Wilk dobrze wspomina zakończoną w sobotę pierwszą fazę treningów przygotowawczych do rundy wiosennej. Piłkarze z Kleszczowa powrócili radośni, naładowani nową energią, a fakt, że nawet Marcin Sasal jest w pełni usatysfakcjonowany z postawy swoich podopiecznych, dodatkowo wzmacnia ich mentalnie. – Trener jest zadowolony ze zgrupowania w Kleszczowie – to jest najważniejsze. Zaplanowany harmonogram zrealizowaliśmy praktycznie w stu procentach, tak więc nie ukrywam, że my również jesteśmy z tego powodu zadowoleni. Na treningach skupiliśmy się na ćwiczeniach biegowych oraz mieliśmy sporo zajęć na siłowni. Ponadto trener w nasze zajęcia wprowadził dużo fajnych elementów piłkarskich. Możemy się zatem tylko cieszyć i zaliczyć to zgrupowanie do udanych – twierdzi Wilk.
Obóz w Kleszczowie, z perspektywy personalnej, nie był jednak kompletny. Ze względu na odbywający się turniej w Tajlandii z udziałem reprezentacji Polski, w szeregach Korony nieobecny był Jacek Kiełb, który dołączył do zespołu dopiero po kilku dniach. Sasal podczas dzisiejszej konferencji przyznał, że okres pobytu „Ryby” poza granicami kraju pod względem przygotowania fizycznego został zmarnowany. Ale Wilk wskazuje również te dobre aspekty wyjazdu kieleckiego piłkarza z reprezentacją Polski. – Jacek wrócił ze zgrupowania zachwycony. W Kleszczowie opowiedział nam wiele ciekawych rzeczy i bardzo pozytywnie mówił na temat turnieju w Tajlandii.
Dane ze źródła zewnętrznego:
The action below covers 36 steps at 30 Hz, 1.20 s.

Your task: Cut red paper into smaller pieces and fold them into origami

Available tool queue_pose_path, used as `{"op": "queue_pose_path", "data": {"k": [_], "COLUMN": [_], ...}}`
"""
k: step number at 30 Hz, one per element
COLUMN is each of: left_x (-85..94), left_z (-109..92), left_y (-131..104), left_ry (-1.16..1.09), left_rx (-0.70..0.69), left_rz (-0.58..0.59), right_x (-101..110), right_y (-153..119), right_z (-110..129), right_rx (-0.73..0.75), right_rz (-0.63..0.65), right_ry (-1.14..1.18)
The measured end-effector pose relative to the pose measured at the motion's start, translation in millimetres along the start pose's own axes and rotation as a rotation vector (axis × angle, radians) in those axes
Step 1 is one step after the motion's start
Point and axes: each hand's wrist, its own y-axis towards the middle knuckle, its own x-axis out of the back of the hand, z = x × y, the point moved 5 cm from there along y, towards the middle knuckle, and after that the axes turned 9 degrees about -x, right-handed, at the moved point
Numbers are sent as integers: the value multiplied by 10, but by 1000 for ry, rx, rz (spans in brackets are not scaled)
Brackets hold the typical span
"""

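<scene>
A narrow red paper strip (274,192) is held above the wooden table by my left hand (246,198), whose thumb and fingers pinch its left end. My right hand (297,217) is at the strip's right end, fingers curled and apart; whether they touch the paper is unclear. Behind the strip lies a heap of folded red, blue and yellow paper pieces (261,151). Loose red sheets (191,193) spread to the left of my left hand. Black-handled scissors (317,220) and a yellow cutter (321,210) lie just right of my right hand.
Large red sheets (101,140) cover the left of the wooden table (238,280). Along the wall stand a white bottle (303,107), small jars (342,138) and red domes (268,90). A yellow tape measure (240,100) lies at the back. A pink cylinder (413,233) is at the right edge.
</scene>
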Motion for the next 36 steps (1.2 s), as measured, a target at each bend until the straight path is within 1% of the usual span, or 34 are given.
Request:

Jeżeli chodzi o sprawy fizyczne, to rzeczywiście Jacek będzie miał teraz trochę zaległości, ale myślę że mentalnie to zgrupowanie dało mu ogromnego kopa… To było jego marzenie. On jest bardzo szczęśliwy, że tam pojechał, a nic mu się nie stanie jeżeli przez tydzień czy dwa potrenuje indywidualnie – ocenia ambitny gracz kieleckiej Korony.
Ponadto w ekipie „złocisto-krwistych” doszło do pewnych zmian. Podopieczni Marcina Sasala, po wewnętrznym głosowaniu, wybrali nowego kapitana zespołu, którym został Nikola Mijailović. Na kogo stawiał „Wilczek”? – Głosowałem na Ediego. Uważam, że Edi dobrze realizował się w roli kapitana i zmiany nie były konieczne, ale drużyna postanowiła inaczej. Oczywiście z Nikolą też się świetnie rozumiem i nie będzie żadnych problemów – zapewnia. Czy jednak nowe i nieoczekiwane ze strony kibiców zmiany przyczynią się do radykalnej przemiany kieleckiego zespołu? – Myślę, że żadnej istotnej zmiany nie będzie. To nie jest aż tak znacząca rola… Oczywiście dla zespołu to ważna funkcja, ale dotychczasowe zmiany wiele nie wnosiły. Wcześniej był Edi, dziś jest Nikola, a za rok będzie ktoś inny – twierdzi Wilk.
Obóz w Kleszczowie przygotował piłkarzy od strony kondycyjnej. Teraz pora na kolejny krok. Korona już niedługo przejdzie przez silną dawkę zadań taktycznych. Celem przyszłego zgrupowania w Turcji będzie zlepienie „złocisto-krwistych” fragmentów w jednolitą całość: – Podczas zbliżającego się zgrupowania będziemy formować zespół od strony taktycznej. Później przed kolejnym meczem ligowym mamy około tygodnia czasu, więc już nie będzie czasu na żadne eksperymenty. Czego oczekują kielczanie po zgrupowaniu w Turcji? – Fajnej pogody i fajnych boisk – kwituje Cezary Wilk.